WHAT IS EXPECTED: Return the data below exactly, please, but drop the pictures.

SOURCE DATA:
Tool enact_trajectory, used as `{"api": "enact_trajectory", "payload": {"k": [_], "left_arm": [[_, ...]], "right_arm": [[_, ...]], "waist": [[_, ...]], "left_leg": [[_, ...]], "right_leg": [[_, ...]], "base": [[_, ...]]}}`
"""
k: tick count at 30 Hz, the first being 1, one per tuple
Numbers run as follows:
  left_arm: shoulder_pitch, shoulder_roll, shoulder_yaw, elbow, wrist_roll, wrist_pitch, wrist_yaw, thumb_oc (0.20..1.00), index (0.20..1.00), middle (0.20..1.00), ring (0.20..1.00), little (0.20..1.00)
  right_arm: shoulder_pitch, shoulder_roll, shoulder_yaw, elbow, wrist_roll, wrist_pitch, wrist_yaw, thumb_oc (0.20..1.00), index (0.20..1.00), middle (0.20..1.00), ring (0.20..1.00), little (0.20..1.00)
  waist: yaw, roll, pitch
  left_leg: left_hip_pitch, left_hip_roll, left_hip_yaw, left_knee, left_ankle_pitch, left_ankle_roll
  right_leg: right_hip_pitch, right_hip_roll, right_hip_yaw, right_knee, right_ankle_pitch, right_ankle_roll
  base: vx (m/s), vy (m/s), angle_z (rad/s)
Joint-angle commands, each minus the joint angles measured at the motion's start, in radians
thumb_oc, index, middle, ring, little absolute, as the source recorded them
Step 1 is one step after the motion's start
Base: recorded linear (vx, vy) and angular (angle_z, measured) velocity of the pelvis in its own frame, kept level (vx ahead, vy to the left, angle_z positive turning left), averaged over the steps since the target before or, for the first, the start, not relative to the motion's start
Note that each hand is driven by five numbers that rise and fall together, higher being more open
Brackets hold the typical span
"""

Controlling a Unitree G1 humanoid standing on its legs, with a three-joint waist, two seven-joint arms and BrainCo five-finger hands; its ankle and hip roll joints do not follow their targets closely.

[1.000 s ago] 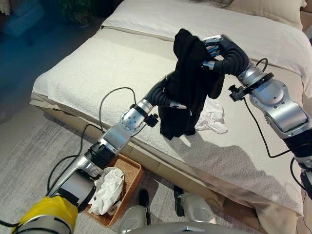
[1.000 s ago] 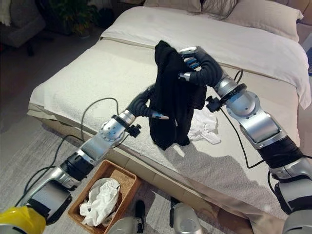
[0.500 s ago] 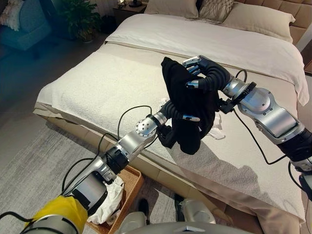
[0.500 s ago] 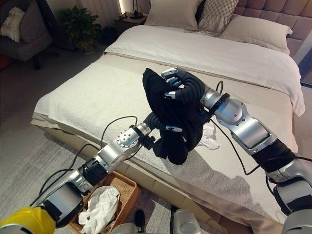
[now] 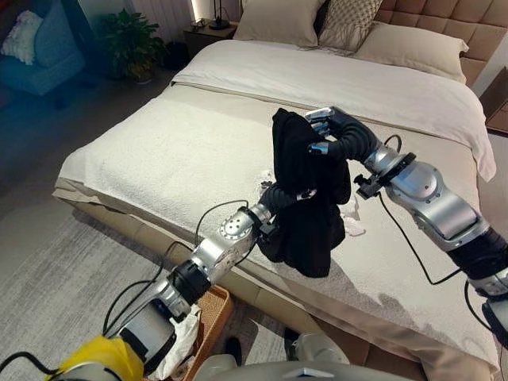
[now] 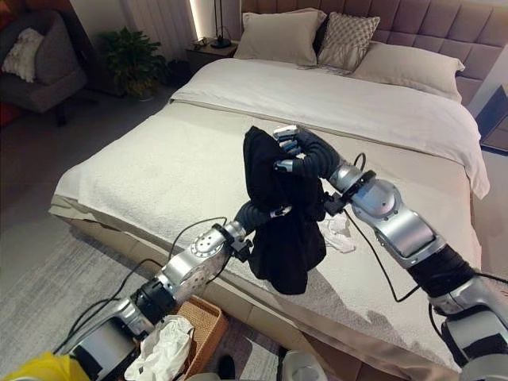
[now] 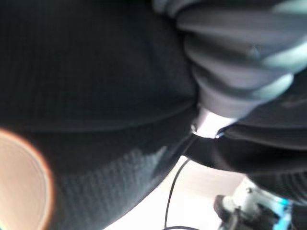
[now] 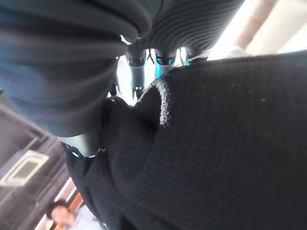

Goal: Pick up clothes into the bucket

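Aloft, black garment (image 6: 282,214) hanging crumpled, right hand (image 6: 295,151) pinching its top, left hand (image 6: 274,213) buried, unclear

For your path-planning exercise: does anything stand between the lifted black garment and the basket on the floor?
Partly: the robot's own left arm. The black garment hangs above the bed, held by the right hand. The basket sits on the floor beside the bed, under the left arm; no other visible object lies between.

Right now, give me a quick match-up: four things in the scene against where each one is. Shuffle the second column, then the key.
1. black garment
2. white cloth
3. wicker basket
4. patterned pillow

A. at the head of the bed
B. on the floor beside the bed
C. held up above the bed in the right hand
D. lying on the bed under the right arm

Pairs: 1-C, 2-D, 3-B, 4-A
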Motion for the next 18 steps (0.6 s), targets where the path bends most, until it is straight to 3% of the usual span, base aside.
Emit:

SOLUTION BELOW:
Tool enact_trajectory, used as `{"api": "enact_trajectory", "payload": {"k": [_], "left_arm": [[_, ...]], "right_arm": [[_, ...]], "waist": [[_, ...]], "left_leg": [[_, ...]], "right_leg": [[_, ...]], "base": [[_, ...]]}}`
"""
k: tick count at 30 Hz, the first being 1, one per tuple
Numbers run as follows:
  left_arm: shoulder_pitch, shoulder_roll, shoulder_yaw, elbow, wrist_roll, wrist_pitch, wrist_yaw, thumb_oc (0.20..1.00), index (0.20..1.00), middle (0.20..1.00), ring (0.20..1.00), little (0.20..1.00)
  right_arm: shoulder_pitch, shoulder_roll, shoulder_yaw, elbow, wrist_roll, wrist_pitch, wrist_yaw, thumb_oc (0.20..1.00), index (0.20..1.00), middle (0.20..1.00), ring (0.20..1.00), little (0.20..1.00)
  waist: yaw, roll, pitch
  left_leg: left_hip_pitch, left_hip_roll, left_hip_yaw, left_knee, left_ankle_pitch, left_ankle_roll
  right_leg: right_hip_pitch, right_hip_roll, right_hip_yaw, right_knee, right_ankle_pitch, right_ankle_roll
  base: vx (m/s), vy (m/s), angle_z (rad/s)
Joint-angle commands, each minus the joint angles measured at the motion's start, in radians
thumb_oc, index, middle, ring, little absolute, as the source recorded them
Step 1 is one step after the motion's start
Base: recorded linear (vx, vy) and angular (angle_z, measured) velocity of the pelvis in its own frame, kept level (vx ahead, vy to the left, angle_z positive turning left), averaged over the steps since the target before or, for the first, the start, not relative to the motion's start
Note that each hand is driven by five numbers that rise and fall together, higher being more open
Brackets hold the typical span
"""

Controlling a Unitree G1 humanoid standing on its legs, with a three-joint waist, two seven-joint arms and BrainCo five-finger hands; its ankle and hip roll joints do not follow their targets closely.

[1.000 s ago] 
[1.000 s ago] 
[0.500 s ago] 
[0.500 s ago] 
[now] 
[now] 
[now] 
[now] 

Goal: Pick up clothes into the bucket

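Aloft, black garment (image 6: 282,214) hanging crumpled, right hand (image 6: 295,151) pinching its top, left hand (image 6: 274,213) buried, unclear

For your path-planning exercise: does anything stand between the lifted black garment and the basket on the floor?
Partly: the robot's own left arm. The black garment hangs above the bed, held by the right hand. The basket sits on the floor beside the bed, under the left arm; no other visible object lies between.

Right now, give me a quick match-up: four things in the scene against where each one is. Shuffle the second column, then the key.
1. black garment
2. white cloth
3. wicker basket
4. patterned pillow

A. at the head of the bed
B. on the floor beside the bed
C. held up above the bed in the right hand
D. lying on the bed under the right arm

Pairs: 1-C, 2-D, 3-B, 4-A
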Motion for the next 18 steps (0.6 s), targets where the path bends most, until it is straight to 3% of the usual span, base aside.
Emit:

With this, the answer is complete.